Your team will model your behavior. Are you setting an example of the standards for your guest’s experience? Are you effectively teaching your staff what this means at your establishment? Do you ever talk or complain about the guest in front of your team? Are you teaching a lesson of what to do, or more of what not to do?

And also, are you hiring people who are capable of a hospitality mindset, or are you just trying to fill the schedule? Always hire for personality over skill. You can train skill, but it’s hard to change someone’s personality.

Someone asked me the other day, “That restaurant always has the friendliest servers and bartenders. I wonder what their secret is?” Do you want to know their secret?

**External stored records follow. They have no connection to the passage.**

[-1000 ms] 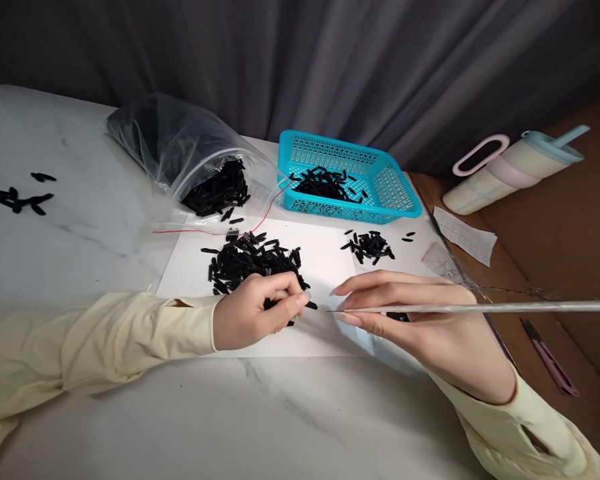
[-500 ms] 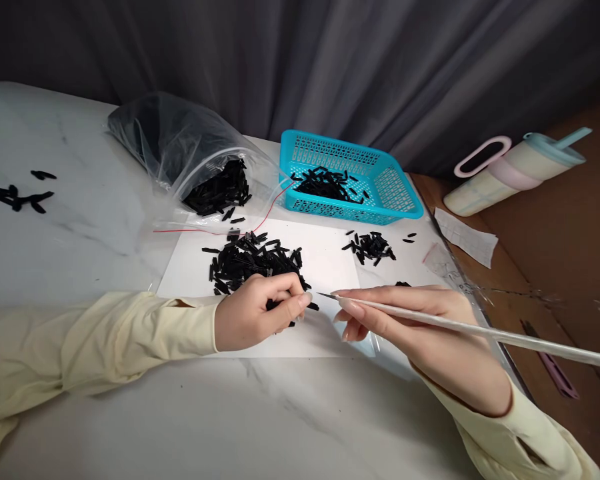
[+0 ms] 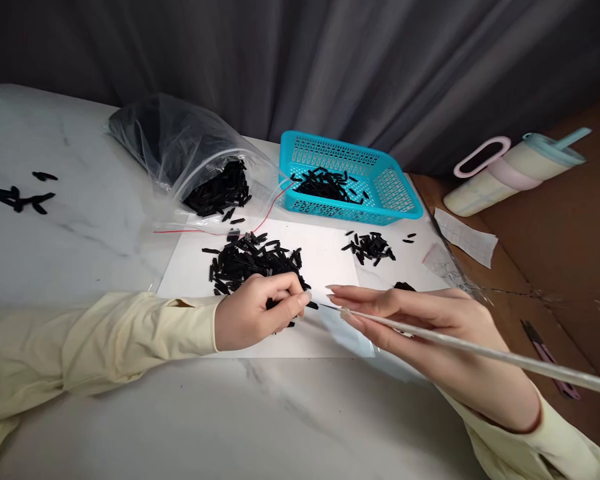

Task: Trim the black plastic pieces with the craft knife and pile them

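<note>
My left hand is closed in a pinch over the near right edge of a pile of small black slivers on a white sheet. Whatever lies between its thumb and forefinger is too small or hidden to make out. Between the thumb and fingers of my right hand is a slender white rod with a thin, dark, needle-like tip. That tip points left toward my left fingertips, a short gap away. The rod slants off past the right edge of the view.
Behind the pile, a clear zip bag spills black slivers. A blue basket holds more. Smaller heaps lie at right and far left. A tumbler, paper slip and pink-handled cutter are at right.
My right hand has shifted slightly down and right, and its upper fingers have straightened along the rod. The rod's rear end has dropped a little. My left hand stays in place.
</note>
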Demonstrator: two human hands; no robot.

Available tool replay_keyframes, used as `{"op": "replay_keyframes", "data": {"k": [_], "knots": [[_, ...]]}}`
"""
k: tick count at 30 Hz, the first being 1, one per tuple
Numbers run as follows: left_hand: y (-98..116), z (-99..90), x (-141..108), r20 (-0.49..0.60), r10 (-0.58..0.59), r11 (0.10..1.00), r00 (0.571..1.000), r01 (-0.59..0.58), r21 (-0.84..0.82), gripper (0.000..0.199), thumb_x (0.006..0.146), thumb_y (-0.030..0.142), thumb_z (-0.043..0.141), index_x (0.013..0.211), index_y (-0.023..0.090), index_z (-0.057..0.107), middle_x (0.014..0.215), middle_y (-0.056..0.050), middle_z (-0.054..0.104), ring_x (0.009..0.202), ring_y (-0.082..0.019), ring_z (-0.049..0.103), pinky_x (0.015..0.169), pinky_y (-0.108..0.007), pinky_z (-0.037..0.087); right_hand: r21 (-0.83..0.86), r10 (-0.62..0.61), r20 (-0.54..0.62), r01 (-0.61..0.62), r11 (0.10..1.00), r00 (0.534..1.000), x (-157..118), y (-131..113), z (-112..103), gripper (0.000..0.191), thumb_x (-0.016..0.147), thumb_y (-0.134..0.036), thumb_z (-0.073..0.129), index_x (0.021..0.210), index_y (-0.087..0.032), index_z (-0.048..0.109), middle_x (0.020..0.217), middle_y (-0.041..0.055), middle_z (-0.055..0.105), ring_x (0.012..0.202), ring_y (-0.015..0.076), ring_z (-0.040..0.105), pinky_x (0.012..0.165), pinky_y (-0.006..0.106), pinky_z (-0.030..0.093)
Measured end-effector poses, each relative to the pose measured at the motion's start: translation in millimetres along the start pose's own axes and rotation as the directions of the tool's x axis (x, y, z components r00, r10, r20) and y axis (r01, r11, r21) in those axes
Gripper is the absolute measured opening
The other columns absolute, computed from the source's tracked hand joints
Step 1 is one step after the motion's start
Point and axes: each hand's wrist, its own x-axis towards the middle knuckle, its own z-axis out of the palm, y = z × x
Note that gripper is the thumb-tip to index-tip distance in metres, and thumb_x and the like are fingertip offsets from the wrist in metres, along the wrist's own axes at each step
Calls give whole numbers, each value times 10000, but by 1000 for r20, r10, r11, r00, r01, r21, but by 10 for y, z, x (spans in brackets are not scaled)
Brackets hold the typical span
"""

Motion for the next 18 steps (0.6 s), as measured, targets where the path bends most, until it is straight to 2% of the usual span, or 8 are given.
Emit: {"op": "replay_keyframes", "data": {"k": [3, 6, 13, 18], "knots": [[-2, -2, -1, 2, 3, 1000, 1000, -3, -5, 228, 843, 282, 428, 656, 154, 461, 407, 100, 330, 379, -37, 290, 407, -182, 257, -32, -25, 27, 26, 999, 999, -19, -22, 43, 132, 795, -185, 586, 663, -192, 576, 979, -5, 688, 622, 98, 663, 583, 163, 538], [-7, -3, -4, 4, 7, 1000, 1000, -7, -4, 234, 848, 279, 426, 657, 150, 469, 408, 101, 324, 378, -34, 286, 405, -178, 253, -39, -35, 61, 37, 999, 998, -28, -34, 80, 176, 817, -153, 551, 651, -189, 506, 989, -16, 683, 594, 63, 636, 575, 148, 507], [-23, -17, 1, 17, 18, 999, 1000, -19, 29, 223, 850, 268, 431, 665, 150, 472, 414, 101, 335, 381, -34, 290, 411, -176, 265, -51, -30, 92, 35, 998, 995, -29, -31, 132, 130, 844, -170, 516, 716, -182, 533, 1001, 24, 680, 580, 58, 611, 523, 158, 458], [-22, -27, 4, 34, 9, 1000, 999, -10, 25, 226, 856, 274, 426, 669, 155, 471, 416, 101, 322, 386, -40, 294, 411, -178, 265, -89, -48, 83, 56, 994, 995, -41, -34, 138, 94, 847, -167, 507, 770, -196, 551, 1015, 4, 675, 591, 59, 617, 505, 156, 445]]}}
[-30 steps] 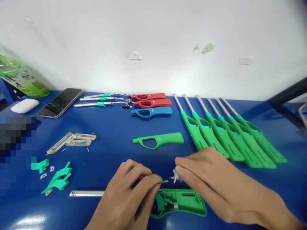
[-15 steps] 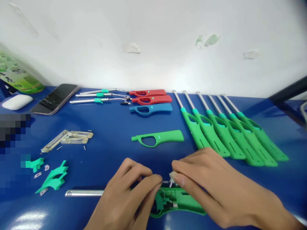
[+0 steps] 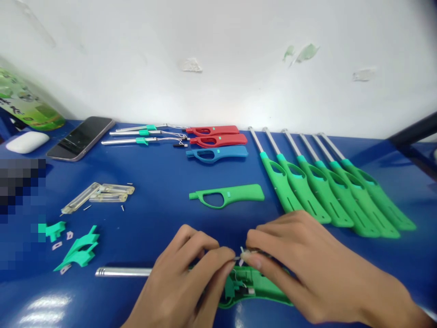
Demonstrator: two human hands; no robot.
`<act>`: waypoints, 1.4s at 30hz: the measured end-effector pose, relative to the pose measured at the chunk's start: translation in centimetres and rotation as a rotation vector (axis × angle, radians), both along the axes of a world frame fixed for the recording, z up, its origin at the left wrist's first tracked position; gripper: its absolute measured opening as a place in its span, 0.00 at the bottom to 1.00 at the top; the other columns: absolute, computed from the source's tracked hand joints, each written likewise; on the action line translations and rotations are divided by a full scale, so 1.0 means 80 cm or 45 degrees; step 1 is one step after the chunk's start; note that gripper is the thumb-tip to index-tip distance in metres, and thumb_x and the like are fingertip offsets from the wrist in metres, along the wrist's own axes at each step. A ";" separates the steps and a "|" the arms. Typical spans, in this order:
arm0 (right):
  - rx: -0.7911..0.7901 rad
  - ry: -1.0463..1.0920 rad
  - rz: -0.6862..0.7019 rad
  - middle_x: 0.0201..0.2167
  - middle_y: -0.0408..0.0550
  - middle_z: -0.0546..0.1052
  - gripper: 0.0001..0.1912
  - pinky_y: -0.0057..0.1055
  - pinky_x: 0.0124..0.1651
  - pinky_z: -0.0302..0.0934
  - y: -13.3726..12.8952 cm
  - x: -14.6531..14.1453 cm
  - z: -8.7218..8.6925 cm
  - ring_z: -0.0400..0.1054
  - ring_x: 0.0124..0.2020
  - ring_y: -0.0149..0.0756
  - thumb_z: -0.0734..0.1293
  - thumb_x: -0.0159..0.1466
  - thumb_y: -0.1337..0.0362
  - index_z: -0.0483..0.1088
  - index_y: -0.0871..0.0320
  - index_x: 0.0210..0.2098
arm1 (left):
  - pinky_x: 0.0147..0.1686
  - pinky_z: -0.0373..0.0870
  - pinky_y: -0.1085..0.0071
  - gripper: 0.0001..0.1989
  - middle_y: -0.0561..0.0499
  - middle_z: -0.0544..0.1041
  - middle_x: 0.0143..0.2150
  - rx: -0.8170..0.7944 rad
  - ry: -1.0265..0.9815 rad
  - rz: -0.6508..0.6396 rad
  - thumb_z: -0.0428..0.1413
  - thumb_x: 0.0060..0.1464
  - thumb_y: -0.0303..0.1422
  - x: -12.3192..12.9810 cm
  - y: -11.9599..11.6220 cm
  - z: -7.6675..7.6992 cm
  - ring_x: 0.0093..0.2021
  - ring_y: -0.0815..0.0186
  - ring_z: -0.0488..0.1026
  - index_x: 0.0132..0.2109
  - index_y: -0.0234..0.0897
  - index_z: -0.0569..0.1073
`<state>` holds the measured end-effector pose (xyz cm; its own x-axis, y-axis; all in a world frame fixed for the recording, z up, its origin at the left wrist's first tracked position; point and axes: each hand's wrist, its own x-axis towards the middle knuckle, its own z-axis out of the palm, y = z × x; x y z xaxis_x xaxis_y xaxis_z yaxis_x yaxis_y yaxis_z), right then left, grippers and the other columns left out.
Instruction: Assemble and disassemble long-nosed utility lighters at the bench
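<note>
An opened green lighter handle half [image 3: 262, 284] lies in front of me, its inner parts exposed. The metal lighter tube [image 3: 123, 272] runs out of it to the left, passing behind my left hand [image 3: 186, 278]. Thumb and index finger of that hand are pinched on a thin pale tube end [image 3: 236, 258]. My right hand [image 3: 300, 269] is closed on a small pale part [image 3: 242, 256] just right of it; most of that part is hidden by the fingers. A teal trigger [image 3: 232, 287] and a thin wire sit inside the handle half.
A matching green handle half [image 3: 244, 195] lies beyond my hands. Several green lighters [image 3: 312, 189] are lined up at right. Red handles [image 3: 218, 139], a blue handle [image 3: 225, 154] and metal tubes [image 3: 126, 141] lie by the wall. Clear fuel tanks [image 3: 109, 197], teal pieces [image 3: 80, 250] and a phone [image 3: 82, 139] are left.
Both hands stay over the handle half, with their fingertips shifted slightly. The pale part in the right hand has turned a little. The whole view has shifted slightly.
</note>
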<state>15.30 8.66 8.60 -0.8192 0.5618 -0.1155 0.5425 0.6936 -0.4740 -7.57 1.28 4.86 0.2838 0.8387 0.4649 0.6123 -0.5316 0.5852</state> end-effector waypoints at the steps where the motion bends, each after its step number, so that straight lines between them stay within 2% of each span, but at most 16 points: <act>1: 0.014 0.010 0.004 0.27 0.38 0.71 0.20 0.39 0.33 0.44 0.000 0.000 -0.001 0.65 0.26 0.33 0.53 0.82 0.56 0.64 0.52 0.35 | 0.40 0.72 0.66 0.14 0.52 0.79 0.40 0.000 -0.003 0.003 0.56 0.66 0.15 0.001 0.000 0.000 0.39 0.67 0.71 0.51 0.37 0.75; 10: 0.115 0.056 0.056 0.28 0.37 0.75 0.20 0.39 0.31 0.46 -0.001 -0.001 -0.007 0.72 0.27 0.34 0.55 0.82 0.54 0.68 0.52 0.37 | 0.39 0.73 0.66 0.14 0.52 0.80 0.41 0.043 -0.042 0.009 0.56 0.65 0.13 -0.001 -0.004 0.000 0.40 0.67 0.71 0.49 0.35 0.74; 25: 0.213 0.119 0.075 0.27 0.38 0.76 0.26 0.40 0.29 0.48 -0.002 -0.002 -0.005 0.73 0.25 0.33 0.50 0.84 0.54 0.72 0.53 0.38 | 0.40 0.73 0.67 0.14 0.53 0.80 0.40 -0.005 -0.046 0.045 0.55 0.66 0.14 0.000 -0.004 0.002 0.40 0.67 0.71 0.49 0.37 0.74; 33: 0.311 0.163 0.090 0.25 0.38 0.75 0.25 0.39 0.27 0.48 -0.004 -0.007 -0.007 0.70 0.23 0.34 0.52 0.83 0.55 0.74 0.53 0.38 | 0.39 0.74 0.67 0.15 0.52 0.78 0.41 -0.010 0.005 0.044 0.55 0.66 0.14 -0.002 -0.011 -0.001 0.39 0.67 0.71 0.51 0.38 0.75; 38: 0.324 0.154 0.087 0.24 0.38 0.73 0.26 0.39 0.26 0.47 -0.002 -0.007 -0.009 0.67 0.22 0.34 0.52 0.83 0.55 0.75 0.53 0.38 | 0.39 0.73 0.67 0.16 0.51 0.78 0.40 0.026 -0.013 0.037 0.55 0.64 0.13 -0.002 -0.005 -0.004 0.39 0.67 0.69 0.50 0.36 0.75; 42: 0.369 0.131 0.069 0.27 0.38 0.76 0.23 0.39 0.27 0.48 0.000 -0.002 -0.008 0.69 0.23 0.34 0.53 0.83 0.55 0.76 0.53 0.41 | 0.41 0.73 0.68 0.14 0.51 0.79 0.42 0.035 -0.023 0.031 0.56 0.66 0.15 -0.002 -0.002 -0.004 0.42 0.68 0.71 0.51 0.35 0.76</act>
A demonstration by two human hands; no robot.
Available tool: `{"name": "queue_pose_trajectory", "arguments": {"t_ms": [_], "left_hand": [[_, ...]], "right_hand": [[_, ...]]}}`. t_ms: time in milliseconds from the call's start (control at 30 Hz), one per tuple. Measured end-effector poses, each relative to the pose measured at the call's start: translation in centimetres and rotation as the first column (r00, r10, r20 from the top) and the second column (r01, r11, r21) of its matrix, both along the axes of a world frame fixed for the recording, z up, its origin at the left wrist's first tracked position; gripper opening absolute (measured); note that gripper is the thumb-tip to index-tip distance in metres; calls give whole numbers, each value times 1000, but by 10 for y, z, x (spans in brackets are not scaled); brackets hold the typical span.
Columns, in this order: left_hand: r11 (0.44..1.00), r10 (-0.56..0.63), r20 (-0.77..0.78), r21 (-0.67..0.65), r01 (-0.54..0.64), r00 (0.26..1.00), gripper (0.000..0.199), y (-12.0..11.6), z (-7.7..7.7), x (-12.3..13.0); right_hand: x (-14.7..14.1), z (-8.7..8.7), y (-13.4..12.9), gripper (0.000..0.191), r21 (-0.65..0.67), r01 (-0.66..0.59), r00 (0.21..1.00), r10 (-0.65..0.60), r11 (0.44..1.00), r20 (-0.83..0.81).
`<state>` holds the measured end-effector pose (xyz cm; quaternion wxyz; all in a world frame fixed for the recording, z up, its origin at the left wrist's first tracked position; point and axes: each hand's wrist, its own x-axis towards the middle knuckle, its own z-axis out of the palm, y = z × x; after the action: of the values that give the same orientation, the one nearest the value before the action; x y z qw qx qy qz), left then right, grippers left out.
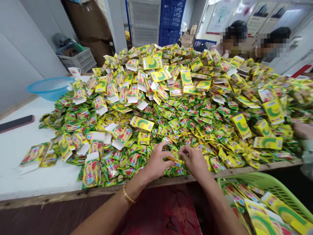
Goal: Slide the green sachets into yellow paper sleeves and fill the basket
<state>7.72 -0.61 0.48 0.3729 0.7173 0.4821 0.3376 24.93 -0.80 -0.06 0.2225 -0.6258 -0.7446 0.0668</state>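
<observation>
At the near edge of the table, my left hand [156, 163] has its thumb and fingers closed round small yellow candy packets [176, 160]. Beside it on the right, my right hand [195, 160] is pinched, with its fingertips close to the same spot; what they grip is too small to make out. Around both hands spreads a heap of small green and yellow candy packets [137, 160] with red fruit prints. A yellow box [142, 123] lies on the heap just beyond my hands. Left of my left hand is an upright box [91, 171] with its white flap open.
Open yellow boxes [153, 62] are piled high at the back. A green basket [276, 182] holding boxes stands below the table's right edge. At left are a blue basin [51, 88] and a phone [17, 123]. Other people sit behind; another person's hand [302, 129] is at right.
</observation>
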Motion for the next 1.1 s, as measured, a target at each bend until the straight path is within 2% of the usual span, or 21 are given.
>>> {"name": "queue_pose_trajectory", "arguments": {"t_ms": [67, 167, 233, 300, 400, 467, 533, 600, 667, 733, 800, 833, 867, 900, 933, 967, 1000, 1033, 1067, 1100], "left_hand": [[999, -38, 38, 28, 37, 999, 11, -2, 6, -4], [993, -119, 55, -10, 120, 991, 14, -4, 14, -18], [994, -79, 52, -65, 82, 996, 10, -6, 17, -33], [994, 42, 49, -101, -37, 998, 7, -7, 17, -51], [959, 262, 91, -133, -249, 961, 13, -8, 9, -76], [921, 375, 155, -178, -348, 914, 15, -9, -1, -87], [883, 454, 234, -245, -400, 860, 16, -9, -11, -94], [852, 510, 310, -313, -420, 802, 19, -10, -18, -98], [825, 552, 365, -367, -430, 750, 23, -12, -21, -100], [803, 584, 397, -412, -431, 708, 27, -12, -21, -103], [782, 613, 418, -444, -439, 670, 30, -12, -18, -108], [772, 627, 423, -455, -444, 655, 31, -11, -17, -110], [764, 636, 425, -465, -448, 644, 31, -10, -16, -112], [759, 642, 427, -472, -448, 637, 31, -9, -15, -114], [758, 642, 431, -478, -444, 633, 30, -8, -15, -115], [761, 638, 437, -482, -435, 634, 30, -6, -16, -116], [765, 633, 442, -483, -426, 636, 30, -5, -17, -115], [770, 626, 445, -481, -418, 641, 30, -4, -18, -113], [777, 618, 444, -475, -414, 650, 29, -3, -19, -111], [784, 607, 437, -462, -413, 663, 28, -2, -21, -107]], "right_hand": [[-9, 9, -2, 13, -38, -98, 981, 91, 994, -171], [-26, 18, -1, 19, -127, -286, 889, 214, 950, -404], [-41, 20, 5, 25, -200, -377, 839, 242, 904, -488], [-58, 20, 15, 31, -198, -368, 836, 230, 909, -499], [-88, 21, 39, 29, 27, -265, 896, 257, 964, -363], [-108, 23, 60, 32, 170, -243, 949, 270, 955, -161], [-126, 23, 82, 44, 169, -242, 970, 236, 956, 53], [-138, 23, 101, 51, 88, -223, 962, 205, 971, 182], [-143, 23, 113, 49, 32, -206, 958, 195, 978, 211], [-141, 27, 115, 47, 35, -195, 963, 184, 980, 198], [-131, 34, 105, 48, 61, -171, 983, 166, 983, 76], [-124, 37, 97, 48, 44, -160, 985, 163, 986, -59], [-115, 40, 86, 48, -9, -160, 957, 153, 987, -247], [-105, 41, 74, 48, -109, -182, 880, 112, 977, -462], [-95, 40, 61, 47, -249, -240, 760, 22, 938, -650], [-86, 37, 48, 46, -402, -328, 636, -115, 855, -763], [-78, 32, 36, 46, -535, -417, 540, -273, 735, -796], [-71, 25, 24, 45, -634, -478, 489, -415, 608, -767], [-66, 18, 15, 44, -707, -498, 481, -517, 503, -707], [-61, 12, 7, 43, -760, -479, 501, -574, 439, -647]]}}
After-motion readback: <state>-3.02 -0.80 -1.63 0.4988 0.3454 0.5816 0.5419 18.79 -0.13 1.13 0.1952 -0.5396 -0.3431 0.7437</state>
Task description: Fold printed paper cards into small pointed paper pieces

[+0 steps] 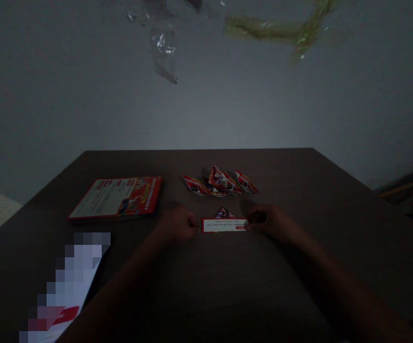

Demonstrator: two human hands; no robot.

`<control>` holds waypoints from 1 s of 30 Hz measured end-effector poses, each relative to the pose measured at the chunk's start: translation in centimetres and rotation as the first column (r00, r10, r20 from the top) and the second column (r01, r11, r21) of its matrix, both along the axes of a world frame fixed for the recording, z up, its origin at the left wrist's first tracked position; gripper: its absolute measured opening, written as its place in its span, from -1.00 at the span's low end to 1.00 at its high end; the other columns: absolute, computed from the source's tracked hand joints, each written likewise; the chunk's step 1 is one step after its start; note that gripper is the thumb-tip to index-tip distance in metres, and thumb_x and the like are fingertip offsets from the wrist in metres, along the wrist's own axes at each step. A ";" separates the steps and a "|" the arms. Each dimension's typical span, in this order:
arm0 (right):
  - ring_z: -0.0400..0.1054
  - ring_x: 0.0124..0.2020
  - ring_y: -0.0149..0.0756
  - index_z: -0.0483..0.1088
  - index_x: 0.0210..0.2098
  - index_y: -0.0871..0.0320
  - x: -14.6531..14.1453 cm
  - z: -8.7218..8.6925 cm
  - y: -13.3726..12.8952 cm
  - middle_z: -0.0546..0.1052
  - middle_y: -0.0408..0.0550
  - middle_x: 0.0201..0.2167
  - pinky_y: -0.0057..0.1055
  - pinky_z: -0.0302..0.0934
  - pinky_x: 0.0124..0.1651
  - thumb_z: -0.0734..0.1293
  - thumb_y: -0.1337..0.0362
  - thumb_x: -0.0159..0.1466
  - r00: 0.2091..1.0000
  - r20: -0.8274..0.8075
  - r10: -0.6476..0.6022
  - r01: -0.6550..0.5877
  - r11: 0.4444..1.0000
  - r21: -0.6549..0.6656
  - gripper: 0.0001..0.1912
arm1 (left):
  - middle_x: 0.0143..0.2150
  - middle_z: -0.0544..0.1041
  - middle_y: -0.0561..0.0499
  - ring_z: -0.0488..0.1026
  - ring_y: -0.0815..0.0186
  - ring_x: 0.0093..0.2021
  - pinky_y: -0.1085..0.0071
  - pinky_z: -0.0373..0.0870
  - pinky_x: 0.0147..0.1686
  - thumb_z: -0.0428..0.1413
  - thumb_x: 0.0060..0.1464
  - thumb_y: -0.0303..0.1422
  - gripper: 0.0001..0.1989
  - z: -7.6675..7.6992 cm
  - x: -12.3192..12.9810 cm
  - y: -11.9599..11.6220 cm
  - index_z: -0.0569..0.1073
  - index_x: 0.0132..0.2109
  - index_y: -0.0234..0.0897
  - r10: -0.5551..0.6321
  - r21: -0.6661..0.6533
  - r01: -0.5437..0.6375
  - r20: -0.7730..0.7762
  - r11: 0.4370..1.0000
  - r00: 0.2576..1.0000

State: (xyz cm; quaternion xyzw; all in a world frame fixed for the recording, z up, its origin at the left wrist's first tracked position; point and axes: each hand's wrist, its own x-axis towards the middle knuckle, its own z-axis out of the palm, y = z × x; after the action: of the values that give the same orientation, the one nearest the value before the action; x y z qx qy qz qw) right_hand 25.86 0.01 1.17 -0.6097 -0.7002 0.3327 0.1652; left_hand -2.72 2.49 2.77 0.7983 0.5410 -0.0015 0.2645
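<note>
A folded paper strip (224,225), white with a red border, lies flat near the middle of the dark table. A small folded point (222,213) shows just behind its far edge. At the strip's right end, the fingers of my right hand (271,223) are pinched on it. My left hand (178,224) is closed beside the left end, with a small gap to the paper; what its fingers hold, if anything, is hidden. Farther back sit several folded red paper pieces (221,182), some overlapping.
A stack of red and white printed sheets (117,197) rests at the left of the table (285,166). Nearer, a white and red sheet (81,281) lies partly blurred by pixels beside my left forearm. A grey wall stands behind, with tape on it.
</note>
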 end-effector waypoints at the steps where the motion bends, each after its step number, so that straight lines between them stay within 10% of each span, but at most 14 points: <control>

They hire friendly people. There’s no real secret to hiring. Sure, you might ask some behavioral-based interview questions that go beyond the standard ones most managers and owners use, but in the end, you just need to hire the right people. It’s hard to turn a lamb into a lion, or to force an outgoing personality onto an introvert.

You must ensure you’ve developed sufficient training programs to empower these employees to properly serve your guests.

Are you the leader or the boss?

Owning and operating a bar isn’t easy. It’s not just walking around, organizing your staff and talking to a few tables now and then. Oh, if only it were that easy.

Anyone can be the boss, and poor ownership and management skills might work in the short term, but everyone has a breaking point, and sooner or later you’ll start seeing your staff leave one by one.

Leadership is where it’s at. Leaders inspire. Leaders challenge. Leaders build trust, and trust builds teams. It’s impossible to build a team with the boss mindset. It’s only when you evolve into an authentic leadership role that teamwork will begin to form.

If you want to own a better restaurant or bar, if you want to overcome these challenges every day, you need to ask yourself better quality questions. Instead of “what can my staff and guests do for me?” you need to reframe that and ask, “what can I do for them today?” Remember that your business is a reflection of you.